Training tools via simulations are common in nursing education, however virtual reality has not been used as frequently.

“We thought, what if we created VR scenarios to allow students to walk through situations in a safe way, meaning they have the opportunity to leave when they need to, and provide debriefing afterwards,” says English. “Our initial goal is for students to one, experience it safely and two, learn how to deal with it.”

According to Nursing Centre, 30% to 50% of all new nurses will leave their profession sometime during their first 3 years of practice because of workplace issues including incivility. With years of experience in the profession, Trent Nursing professor Kim English says from the perspective of students, they often have felt the brunt of incivility either from an instructor or nurse assigned to them.

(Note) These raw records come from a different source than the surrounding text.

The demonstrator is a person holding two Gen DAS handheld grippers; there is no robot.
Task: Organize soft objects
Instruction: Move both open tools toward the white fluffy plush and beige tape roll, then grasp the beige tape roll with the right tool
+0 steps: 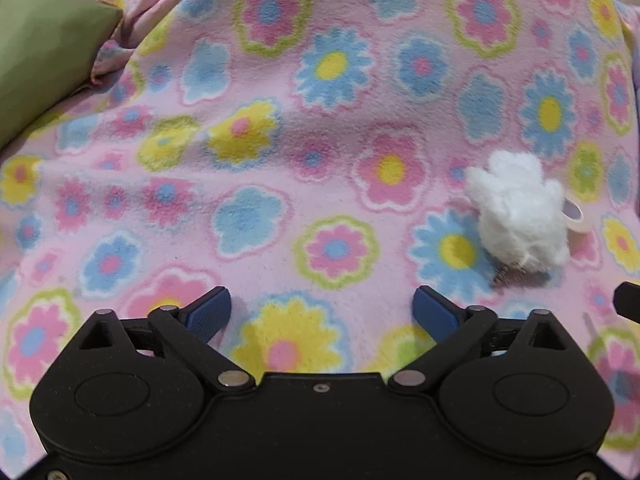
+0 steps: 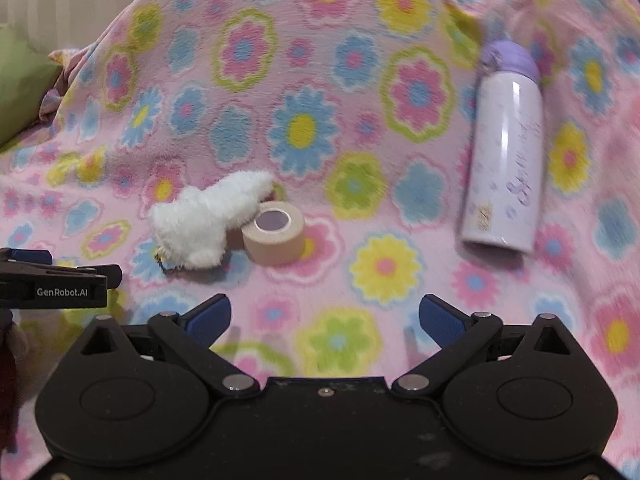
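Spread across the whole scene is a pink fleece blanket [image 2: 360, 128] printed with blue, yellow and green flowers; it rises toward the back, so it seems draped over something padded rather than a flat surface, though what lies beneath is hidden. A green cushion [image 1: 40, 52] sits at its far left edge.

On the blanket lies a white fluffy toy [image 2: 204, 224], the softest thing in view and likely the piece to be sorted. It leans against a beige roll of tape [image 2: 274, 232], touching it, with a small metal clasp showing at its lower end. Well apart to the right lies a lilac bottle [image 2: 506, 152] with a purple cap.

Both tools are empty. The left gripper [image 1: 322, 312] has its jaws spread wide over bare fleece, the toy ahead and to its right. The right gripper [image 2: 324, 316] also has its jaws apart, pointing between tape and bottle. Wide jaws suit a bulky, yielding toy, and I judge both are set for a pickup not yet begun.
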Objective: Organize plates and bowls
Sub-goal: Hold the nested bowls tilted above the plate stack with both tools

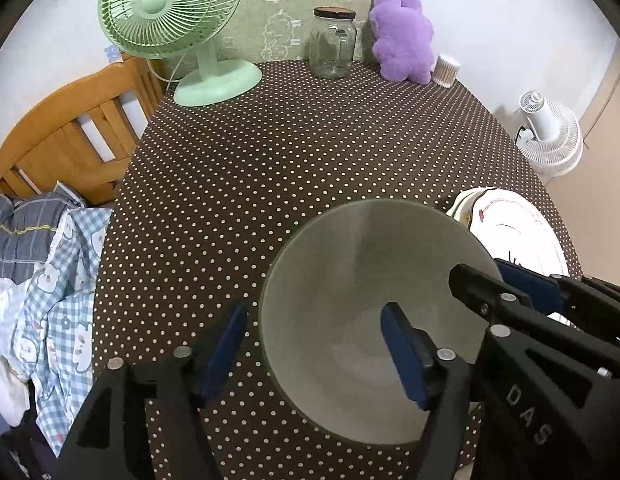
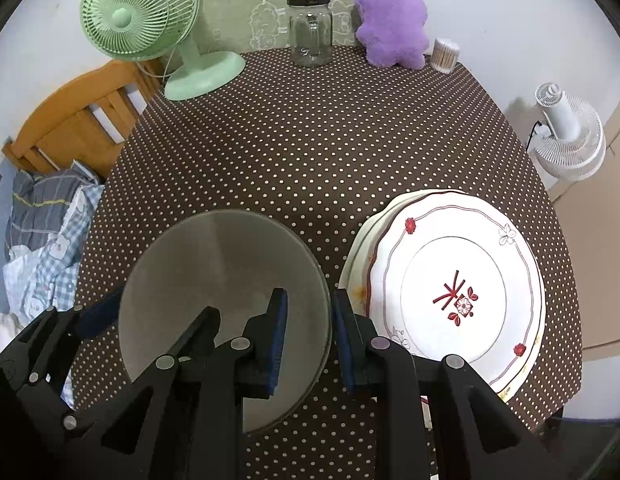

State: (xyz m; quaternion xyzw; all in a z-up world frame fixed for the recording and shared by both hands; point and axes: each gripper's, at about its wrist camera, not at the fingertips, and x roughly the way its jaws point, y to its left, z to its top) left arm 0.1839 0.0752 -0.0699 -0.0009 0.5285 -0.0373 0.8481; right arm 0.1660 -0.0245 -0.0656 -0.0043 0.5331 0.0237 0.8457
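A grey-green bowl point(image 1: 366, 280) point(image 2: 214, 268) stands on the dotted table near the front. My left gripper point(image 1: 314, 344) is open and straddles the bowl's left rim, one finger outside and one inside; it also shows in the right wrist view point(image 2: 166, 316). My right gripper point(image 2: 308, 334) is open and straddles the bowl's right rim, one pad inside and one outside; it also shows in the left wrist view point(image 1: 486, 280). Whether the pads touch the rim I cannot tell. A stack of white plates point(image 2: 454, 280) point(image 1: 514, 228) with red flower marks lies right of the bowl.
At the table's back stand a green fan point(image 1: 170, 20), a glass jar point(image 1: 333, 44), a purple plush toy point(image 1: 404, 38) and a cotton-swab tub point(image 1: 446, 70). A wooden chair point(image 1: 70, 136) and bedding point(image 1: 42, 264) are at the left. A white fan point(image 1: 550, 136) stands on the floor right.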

Incivility in the workplace can range from passive-aggressive behavior to verbal abuse and bullying.

The VR lessons will ease students into experiencing incivility in the workplace. One example doesn’t involve incivility at all, and tests students on recognizing the difference between that and constructive criticism in an unsafe situation. Another lesson shows micro-aggression, by instructor to student with bystanders present. This provides an opportunity for students to learn how to communicate properly. 

The team originally planned to have students use the project starting throughout May and June, however Covid-19 has prevented this as students will need to enter the university and share equipment. The project launch remains on hold until it can be safely implemented.

Now that the pandemic is pushing all forms of education, work and entertainment to go virtual, English says they are brainstorming ways to innovate their teachings.

“I think that the pandemic right now is making us consider some of these technologies in our approach to teaching,” says English. “Not everything can be virtual [while teaching nursing], but there are opportunities to look at VR to be a tool whether it be conversations or practicing medication administration with distractions around you and resolving. I absolutely think it is something we need to consider as we move forward.”

As Trent looks into these innovations, Brooks says AVROD is preparing for a higher demand in the creation of virtual environments.

“We are expecting a global demand for our platform as people look to travel, explore, learn, and collaborate remotely and safely using more affordable VR headsets like the Oculus Quest,” says Brooks. We plan to launch AVROD globally in the Fall of 2020 and are working with young talent to develop cutting-edge skills to create new Canadian jobs, starting here in Peterborough.”